Isolation Forest Algorithm

One of the newest techniques to detect anomalies is called Isolation Forests. The algorithm is based on the fact that anomalies are data points that are few and different. As a result of these properties, anomalies are susceptible to a mechanism called isolation. The logic argument goes : isolating anomaly observations is easier because only a few conditions are needed to separate those cases from the normal observations. On the other hand, isolating normal observations require more conditions. Therefore, an anomaly score can be calculated as the number of conditions required to separate a given observation.


Metrics:

  • Number of errors : 73
  • Accuracy Score : 0.9974368877497279
  • Classification Report :
Class Precision Recall f1-score support
0 1.00 1.00 1.00 28432
1 0.26 0.27 0.26 49

Local Outlier Factor(LOF) Algorithm

The LOF algorithm is an unsupervised outlier detection method which computes the local density deviation of a given data point with respect to its neighbors. It considers as outlier samples that have a substantially lower density than their neighbors. The number of neighbors considered, (parameter n_neighbors) is typically chosen based on :

  • greater than the minimum number of objects a cluster has to contain, so that other objects can be local outliers relative to this cluster,
  • and smaller than the maximum number of close by objects that can potentially be local outliers. In practice, such informations are generally not available, and taking n_neighbors=20 appears to work well in general.

Metrics:

  • Number of errors : 97
  • Accuracy Score : 0.9965942207085425
  • Classification Report :
Class Precision Recall f1-score support
0 1.00 1.00 1.00 28432
1 0.02 0.02 0.02 49

Support Vector

Metrics:

  • Number of errors: 8516
  • Accuracy Score : 0.7009936448860644
  • Classification Report :
Class Precision Recall f1-score support
0 1.00 0.70 0.82 28432
1 0.00 0.37 0.27 49

Observations :

  • Isolation Forest detected 73 errors versus Local Outlier Factor detecting 97 errors vs. SVM detecting 8516 errors.
  • Isolation Forest has a 99.74% more accurate than LOF of 99.65% and SVM of 70.09.
    When comparing error precision & recall for 3 models, the Isolation Forest performed much better than the LOF as we can see that the detection of fraud cases is around 27 % versus LOF detection rate of just 2 % and SVM of 0%.
    So overall Isolation Forest Method performed much better in determining the fraud cases which is around 30%. We can also improve on this accuracy by increasing the sample size or use deep learning algorithms however at the cost of computational expense.
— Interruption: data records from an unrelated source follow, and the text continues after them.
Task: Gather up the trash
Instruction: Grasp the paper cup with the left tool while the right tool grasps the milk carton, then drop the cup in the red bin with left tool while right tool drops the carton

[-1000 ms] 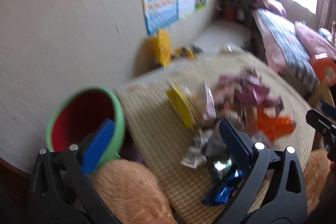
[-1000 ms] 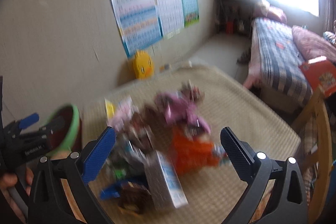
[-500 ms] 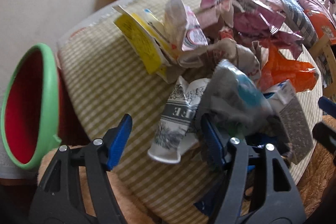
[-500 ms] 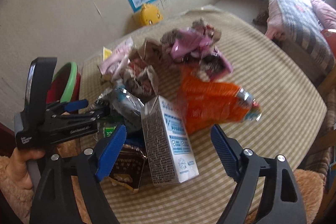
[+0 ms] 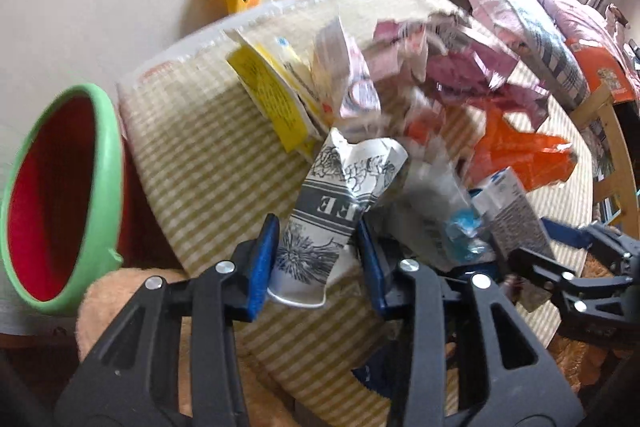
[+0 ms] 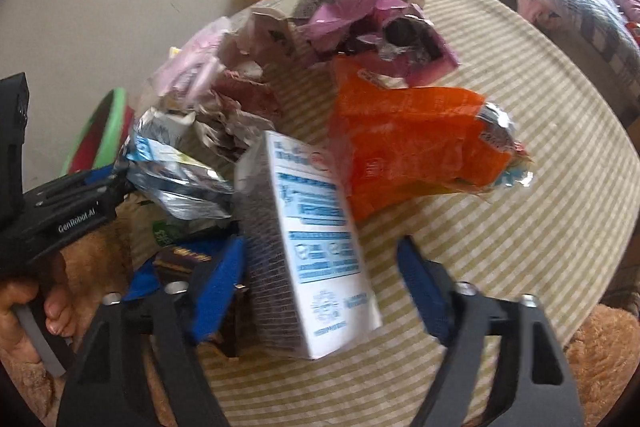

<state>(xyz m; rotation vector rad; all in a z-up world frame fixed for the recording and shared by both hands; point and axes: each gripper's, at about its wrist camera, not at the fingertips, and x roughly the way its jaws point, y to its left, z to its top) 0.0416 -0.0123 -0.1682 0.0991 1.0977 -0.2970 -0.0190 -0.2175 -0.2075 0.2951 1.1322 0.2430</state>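
Observation:
A heap of trash lies on the striped table (image 5: 200,155). A crushed paper cup (image 5: 332,211) with grey print stands between the blue pads of my left gripper (image 5: 317,223); its jaws are closing and both pads touch the cup's sides. In the right wrist view a white and blue milk carton (image 6: 316,247) sits between the closing jaws of my right gripper (image 6: 320,241). The left pad is against the carton and a gap shows at the right pad. A green bin (image 5: 60,207) with a red inside stands left of the table.
An orange bag (image 6: 412,139), pink wrappers (image 6: 360,11), a silver wrapper (image 6: 176,175) and a yellow packet (image 5: 268,95) crowd the heap. A hand (image 6: 24,311) holds the left gripper. A bed (image 5: 520,7) and a wooden chair (image 5: 616,155) stand at the right.
Both grippers have come down onto the heap and tilted lower. The left jaws narrowed around the paper cup, the right jaws around the milk carton.

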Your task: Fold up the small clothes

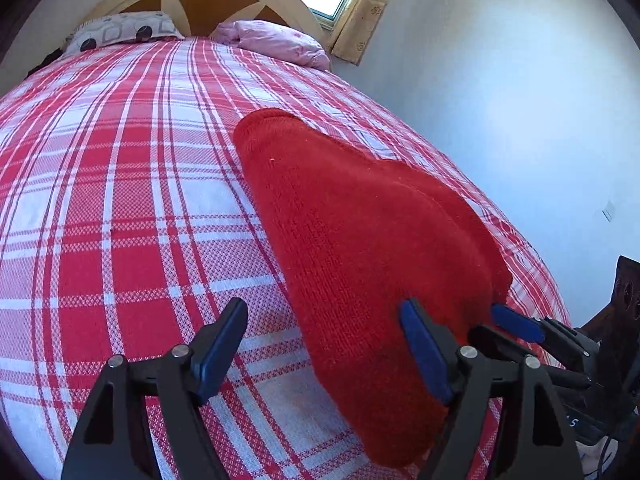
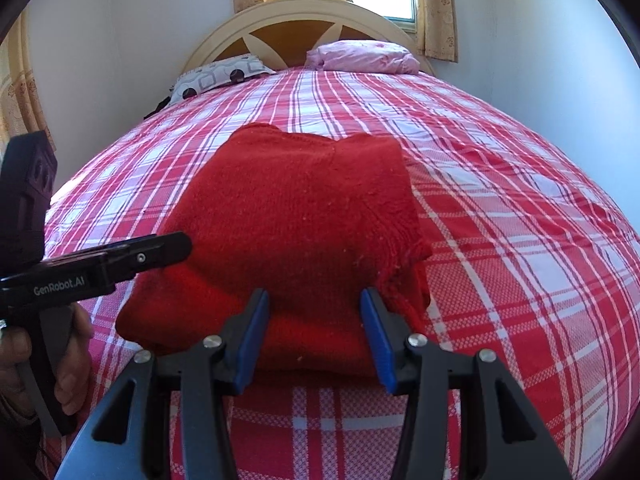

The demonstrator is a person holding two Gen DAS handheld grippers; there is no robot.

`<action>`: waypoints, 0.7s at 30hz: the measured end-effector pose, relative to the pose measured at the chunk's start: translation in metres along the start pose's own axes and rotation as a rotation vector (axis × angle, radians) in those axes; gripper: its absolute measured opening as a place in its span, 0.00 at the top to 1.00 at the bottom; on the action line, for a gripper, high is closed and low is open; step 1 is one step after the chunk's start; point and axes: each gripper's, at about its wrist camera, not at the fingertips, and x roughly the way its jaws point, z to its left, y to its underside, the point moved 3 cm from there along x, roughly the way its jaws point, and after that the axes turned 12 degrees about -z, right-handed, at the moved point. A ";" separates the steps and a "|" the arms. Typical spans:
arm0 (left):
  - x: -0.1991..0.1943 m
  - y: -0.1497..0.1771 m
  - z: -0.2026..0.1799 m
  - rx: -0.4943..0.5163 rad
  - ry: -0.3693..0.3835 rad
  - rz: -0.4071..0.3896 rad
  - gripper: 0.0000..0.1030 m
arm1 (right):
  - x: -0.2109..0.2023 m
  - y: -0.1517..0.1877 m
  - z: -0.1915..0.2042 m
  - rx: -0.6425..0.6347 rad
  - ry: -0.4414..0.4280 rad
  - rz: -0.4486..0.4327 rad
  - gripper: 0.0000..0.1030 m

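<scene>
A red knitted garment (image 2: 296, 220) lies folded into a thick stack on the plaid bed cover; it also shows in the left wrist view (image 1: 352, 248). My right gripper (image 2: 314, 336) is open, its blue pads standing at the near edge of the stack with nothing between them. My left gripper (image 1: 324, 348) is open beside the garment's left edge, its right finger (image 1: 424, 356) lying over the cloth. In the right wrist view the left gripper (image 2: 160, 250) reaches to the garment's left side. The right gripper's tips (image 1: 516, 322) show at the garment's right corner.
The red and white plaid bed cover (image 2: 520, 240) fills both views. A patterned pillow (image 2: 218, 76) and a pink pillow (image 2: 364, 58) lie against the cream headboard (image 2: 304, 20). White walls stand close on both sides, with a curtained window behind.
</scene>
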 end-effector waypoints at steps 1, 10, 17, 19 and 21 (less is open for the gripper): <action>0.000 0.000 0.000 -0.003 0.001 0.001 0.22 | 0.000 -0.001 -0.001 -0.001 -0.008 0.009 0.51; -0.011 -0.015 -0.014 0.066 -0.055 -0.029 0.22 | -0.028 -0.035 -0.033 0.064 0.006 -0.050 0.33; -0.010 -0.056 -0.006 0.011 -0.024 -0.075 0.22 | -0.012 -0.074 -0.074 0.218 -0.036 -0.090 0.31; 0.010 -0.057 0.001 -0.012 -0.030 -0.026 0.22 | 0.002 -0.079 -0.079 0.248 -0.065 -0.064 0.31; 0.025 -0.055 0.007 -0.030 -0.032 0.016 0.22 | 0.020 -0.080 -0.082 0.302 -0.117 -0.023 0.31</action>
We can also use complex anomaly detection models to get better accuracy in determining more fraudulent cases.

Conclusion

Isolation Forest Method performed much better in determining the fraud cases. This method is highly useful and is fundamentally different from all existing methods. It introduces the use of isolation as a more effective and efficient means to detect anomalies than the commonly used basic distance and density measures. Moreover, this method is an algorithm with a low linear time complexity and a small memory requirement. It builds a good performing model with a small number of trees using small sub-samples of fixed size, regardless of the size of a data set. Typical machine learning methods tend to work better when the patterns they try to learn are balanced, meaning the same amount of good and bad behaviors are present in the dataset. However Isolation Forests algorithm isolates observations by randomly selecting a feature and then randomly selecting a split value between the maximum and minimum values of the selected feature.